# [EXERCISE INSTRUCTIONS]
In the material below, find the line that contains "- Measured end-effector" and the line that contains "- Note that", then write out exactly those two lines and everything between them.

%%

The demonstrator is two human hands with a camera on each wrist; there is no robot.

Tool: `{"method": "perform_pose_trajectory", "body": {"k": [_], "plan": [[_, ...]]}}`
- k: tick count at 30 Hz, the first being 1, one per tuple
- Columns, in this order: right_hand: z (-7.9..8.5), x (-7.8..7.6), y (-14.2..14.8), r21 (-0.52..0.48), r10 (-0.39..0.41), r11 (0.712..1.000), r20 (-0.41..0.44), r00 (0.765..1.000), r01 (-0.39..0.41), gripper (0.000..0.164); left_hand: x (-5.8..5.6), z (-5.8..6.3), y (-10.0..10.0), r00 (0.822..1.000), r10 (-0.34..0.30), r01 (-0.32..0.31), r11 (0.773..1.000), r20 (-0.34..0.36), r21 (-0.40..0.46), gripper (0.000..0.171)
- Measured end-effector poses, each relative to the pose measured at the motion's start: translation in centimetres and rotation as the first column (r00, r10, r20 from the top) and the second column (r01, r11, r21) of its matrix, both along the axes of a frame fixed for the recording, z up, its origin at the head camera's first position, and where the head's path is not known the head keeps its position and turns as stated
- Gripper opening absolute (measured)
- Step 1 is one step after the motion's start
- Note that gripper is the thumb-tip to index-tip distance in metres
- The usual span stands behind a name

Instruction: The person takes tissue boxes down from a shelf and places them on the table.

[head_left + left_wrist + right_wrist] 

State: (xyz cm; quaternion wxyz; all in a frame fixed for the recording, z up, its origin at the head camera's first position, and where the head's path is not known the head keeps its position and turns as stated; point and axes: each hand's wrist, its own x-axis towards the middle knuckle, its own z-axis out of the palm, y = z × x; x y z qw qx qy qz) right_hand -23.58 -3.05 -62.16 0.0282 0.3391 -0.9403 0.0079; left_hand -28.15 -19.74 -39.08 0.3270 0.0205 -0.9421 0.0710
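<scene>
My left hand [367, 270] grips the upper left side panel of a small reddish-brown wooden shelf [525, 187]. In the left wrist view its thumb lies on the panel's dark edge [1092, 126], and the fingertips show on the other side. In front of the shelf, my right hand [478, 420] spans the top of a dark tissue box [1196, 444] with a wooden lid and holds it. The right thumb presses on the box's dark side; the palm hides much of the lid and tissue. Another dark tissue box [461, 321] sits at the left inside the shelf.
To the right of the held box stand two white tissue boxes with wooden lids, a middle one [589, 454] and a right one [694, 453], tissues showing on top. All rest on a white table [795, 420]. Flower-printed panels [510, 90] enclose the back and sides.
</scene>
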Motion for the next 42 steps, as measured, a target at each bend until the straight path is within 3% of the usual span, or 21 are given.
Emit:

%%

# [REPLY TO THE EXERCISE]
- Measured end-effector poses, each relative to the pose measured at the motion's start: translation in centimetres and rotation as the first column (r00, r10, r20 from the top) and the second column (r01, r11, r21) of its matrix, both along the axes of a frame fixed for the recording, z up, its origin at the head camera's first position, and where the head's path is not known the head keeps its position and turns as stated
- Gripper opening absolute (measured)
- Step 1 is one step after the motion's start
- Note that gripper is the thumb-tip to index-tip distance in metres

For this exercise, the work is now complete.